Design of an Intelligent Solar SPWM Inverter Based on FPGA
DOI:
https://doi.org/10.37934/sej.12.1.6279Keywords:
Inverter, Photovoltaic (PV), Sinusoidal Pulse-Width Modulation (SPWM), Artificial Neural Network (ANN), FPGAAbstract
This paper presents the development and implementation of an intelligent hybrid solar inverter with feedback. The inverter converts the applied direct current (DC) from a photovoltaic (PV) array combined with an energy storage device (Battery) into pure sinusoidal alternating current (AC) at the specified output voltage of 220V and 50Hz frequency in conjunction with an AC power source (Grid) to supply sufficient power during a power outage.
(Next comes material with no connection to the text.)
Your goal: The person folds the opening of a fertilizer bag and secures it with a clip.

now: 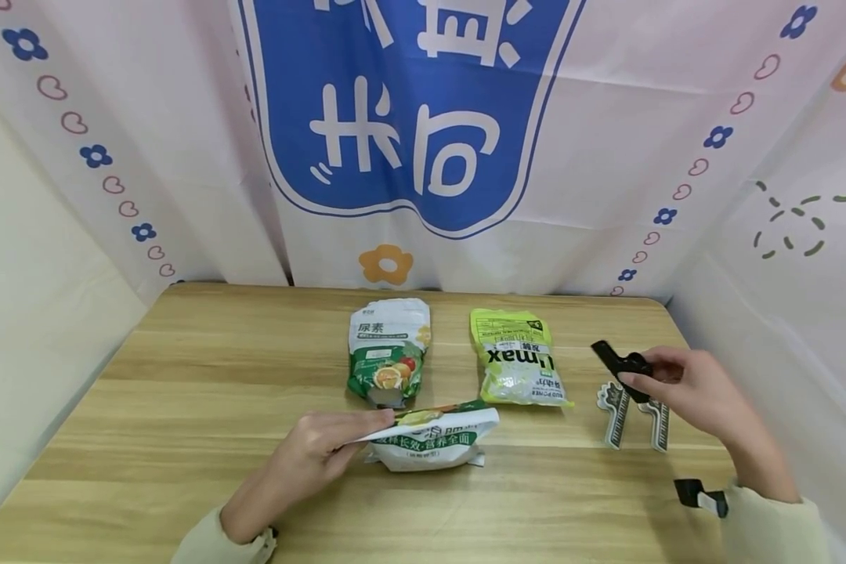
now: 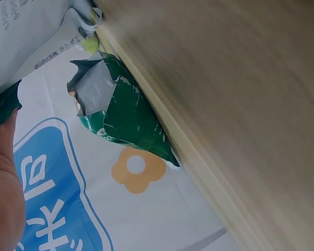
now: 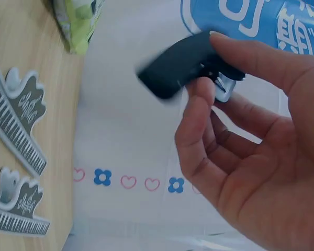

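Observation:
My left hand pinches the folded-over top of a white and green fertilizer bag at its left end; the bag stands at the table's front middle. In the left wrist view, fingers show behind the pale bag, and the thumb is out of sight. Over at the right, my right hand holds a black clip between thumb and fingertips, above the table. Beneath it lie two piano-keyboard-shaped clips, one on the left and one on the right.
A white and green pouch with fruit printed on it stands behind the held bag. To its right lies a lime-green bag. The wooden table ends against a printed curtain.

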Available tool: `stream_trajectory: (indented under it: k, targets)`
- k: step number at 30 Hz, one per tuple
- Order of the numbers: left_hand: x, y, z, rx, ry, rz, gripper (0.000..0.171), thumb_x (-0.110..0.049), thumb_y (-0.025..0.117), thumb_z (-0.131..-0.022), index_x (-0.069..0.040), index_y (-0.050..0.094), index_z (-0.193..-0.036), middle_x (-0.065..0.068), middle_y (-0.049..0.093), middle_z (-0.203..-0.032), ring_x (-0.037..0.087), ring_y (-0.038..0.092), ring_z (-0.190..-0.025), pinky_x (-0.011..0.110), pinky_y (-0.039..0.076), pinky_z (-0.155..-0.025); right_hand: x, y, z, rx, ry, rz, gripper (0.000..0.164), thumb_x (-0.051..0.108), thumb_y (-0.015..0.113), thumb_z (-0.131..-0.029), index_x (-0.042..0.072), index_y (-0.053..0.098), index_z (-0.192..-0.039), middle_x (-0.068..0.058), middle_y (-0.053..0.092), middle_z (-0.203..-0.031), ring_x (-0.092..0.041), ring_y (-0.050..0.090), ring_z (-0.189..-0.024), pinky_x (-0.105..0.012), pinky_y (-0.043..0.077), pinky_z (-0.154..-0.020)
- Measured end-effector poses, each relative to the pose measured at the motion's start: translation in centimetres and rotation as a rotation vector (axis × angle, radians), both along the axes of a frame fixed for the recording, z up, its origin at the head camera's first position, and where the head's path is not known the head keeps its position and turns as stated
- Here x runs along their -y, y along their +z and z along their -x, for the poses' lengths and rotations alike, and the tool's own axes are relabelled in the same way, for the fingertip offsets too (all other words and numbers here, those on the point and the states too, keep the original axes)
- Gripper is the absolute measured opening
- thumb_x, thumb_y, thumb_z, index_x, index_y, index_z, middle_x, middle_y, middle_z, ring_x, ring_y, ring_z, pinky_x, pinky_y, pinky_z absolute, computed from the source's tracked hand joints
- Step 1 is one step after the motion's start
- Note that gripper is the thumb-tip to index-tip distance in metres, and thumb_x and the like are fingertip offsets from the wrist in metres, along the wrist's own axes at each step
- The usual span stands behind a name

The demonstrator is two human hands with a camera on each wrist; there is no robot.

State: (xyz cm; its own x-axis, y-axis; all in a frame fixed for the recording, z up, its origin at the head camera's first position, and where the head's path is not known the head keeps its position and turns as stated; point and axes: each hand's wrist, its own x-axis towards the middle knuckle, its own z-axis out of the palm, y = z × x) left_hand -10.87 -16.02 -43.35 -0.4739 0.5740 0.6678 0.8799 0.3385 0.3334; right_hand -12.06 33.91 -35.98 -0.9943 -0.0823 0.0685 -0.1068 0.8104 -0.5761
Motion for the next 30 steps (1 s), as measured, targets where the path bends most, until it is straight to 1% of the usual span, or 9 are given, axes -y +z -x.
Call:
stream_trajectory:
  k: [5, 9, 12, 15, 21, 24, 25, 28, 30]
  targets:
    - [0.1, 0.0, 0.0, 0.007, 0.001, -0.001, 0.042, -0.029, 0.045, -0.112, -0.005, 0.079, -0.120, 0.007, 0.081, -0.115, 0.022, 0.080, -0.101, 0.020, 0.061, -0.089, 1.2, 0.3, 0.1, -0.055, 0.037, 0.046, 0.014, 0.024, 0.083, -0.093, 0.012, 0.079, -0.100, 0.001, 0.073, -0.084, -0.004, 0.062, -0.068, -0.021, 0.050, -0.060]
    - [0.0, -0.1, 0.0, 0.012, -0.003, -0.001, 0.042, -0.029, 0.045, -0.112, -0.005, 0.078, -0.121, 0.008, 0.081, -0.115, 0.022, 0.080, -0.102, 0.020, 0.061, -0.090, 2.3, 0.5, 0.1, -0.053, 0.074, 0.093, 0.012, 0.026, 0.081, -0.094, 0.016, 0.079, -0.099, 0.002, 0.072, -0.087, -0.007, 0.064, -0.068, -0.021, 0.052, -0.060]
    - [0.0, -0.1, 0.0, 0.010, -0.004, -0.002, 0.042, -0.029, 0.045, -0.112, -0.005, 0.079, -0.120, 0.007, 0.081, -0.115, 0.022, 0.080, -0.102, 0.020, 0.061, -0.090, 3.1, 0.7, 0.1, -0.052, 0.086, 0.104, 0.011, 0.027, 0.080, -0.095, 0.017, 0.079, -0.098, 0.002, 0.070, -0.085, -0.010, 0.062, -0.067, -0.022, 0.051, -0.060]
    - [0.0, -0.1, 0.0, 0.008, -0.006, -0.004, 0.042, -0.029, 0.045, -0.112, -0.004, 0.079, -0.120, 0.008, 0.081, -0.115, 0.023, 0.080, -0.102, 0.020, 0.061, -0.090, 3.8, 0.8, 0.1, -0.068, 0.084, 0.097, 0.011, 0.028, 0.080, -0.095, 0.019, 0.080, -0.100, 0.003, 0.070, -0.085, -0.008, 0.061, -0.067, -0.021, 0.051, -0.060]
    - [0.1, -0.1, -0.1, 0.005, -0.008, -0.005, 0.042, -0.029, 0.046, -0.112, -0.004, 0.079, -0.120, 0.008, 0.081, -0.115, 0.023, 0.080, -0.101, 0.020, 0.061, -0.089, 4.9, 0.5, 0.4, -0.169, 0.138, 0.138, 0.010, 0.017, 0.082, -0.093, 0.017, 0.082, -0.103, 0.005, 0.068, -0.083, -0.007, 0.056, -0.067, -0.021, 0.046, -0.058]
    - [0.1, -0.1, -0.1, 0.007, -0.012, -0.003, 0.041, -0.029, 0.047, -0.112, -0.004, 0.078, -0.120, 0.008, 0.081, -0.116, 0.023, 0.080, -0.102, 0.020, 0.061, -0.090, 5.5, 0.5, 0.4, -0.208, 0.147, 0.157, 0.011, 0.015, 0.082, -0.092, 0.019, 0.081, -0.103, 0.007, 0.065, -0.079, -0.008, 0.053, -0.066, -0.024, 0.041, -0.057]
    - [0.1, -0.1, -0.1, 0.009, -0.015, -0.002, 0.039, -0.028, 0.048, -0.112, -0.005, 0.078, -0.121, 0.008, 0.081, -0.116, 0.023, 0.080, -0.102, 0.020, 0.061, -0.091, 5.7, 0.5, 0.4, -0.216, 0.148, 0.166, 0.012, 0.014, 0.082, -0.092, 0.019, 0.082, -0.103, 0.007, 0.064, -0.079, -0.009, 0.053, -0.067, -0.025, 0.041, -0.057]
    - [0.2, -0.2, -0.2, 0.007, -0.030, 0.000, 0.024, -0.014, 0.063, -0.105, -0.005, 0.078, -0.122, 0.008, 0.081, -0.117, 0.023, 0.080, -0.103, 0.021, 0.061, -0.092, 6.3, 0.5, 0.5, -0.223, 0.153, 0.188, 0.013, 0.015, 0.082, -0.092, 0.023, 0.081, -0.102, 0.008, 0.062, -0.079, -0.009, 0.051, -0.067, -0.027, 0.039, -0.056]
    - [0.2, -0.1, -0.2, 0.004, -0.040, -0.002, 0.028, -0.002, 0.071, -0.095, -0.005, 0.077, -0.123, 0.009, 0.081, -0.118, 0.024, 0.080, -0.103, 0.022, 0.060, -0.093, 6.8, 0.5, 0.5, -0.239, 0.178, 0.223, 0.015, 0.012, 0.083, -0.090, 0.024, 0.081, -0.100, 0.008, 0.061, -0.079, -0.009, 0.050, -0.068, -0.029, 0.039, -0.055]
This work aims to construct a bipolar Sinusoidal Pulse Width Modulation (SPWM) employing a Field Programmable Gate Array (FPGA) for a single-phase full-bridge inverter with feedback to maintain the output power. In MATLAB, an Artificial Neural Network (ANN) is created and trained using the Levenberg-Marquardt (LM) algorithm to find the ideal configuration for the SPWM inverter's modulation index. The control method for the proposed inverter with feedback has been designed using MATLAB/SIMULINK and ISE Suite 14.7. The controller with ANN feedback was converted to HDL code and uploaded on the Xilinx Spartan 6 FPGA board. Simulation results have shown that the inverter’s efficiency at a full load increased to 91.95% and by adjusting the modulation index and switching frequency, the Total Harmonic Distortion (THD) of the sinusoidal output waveform can be minimized.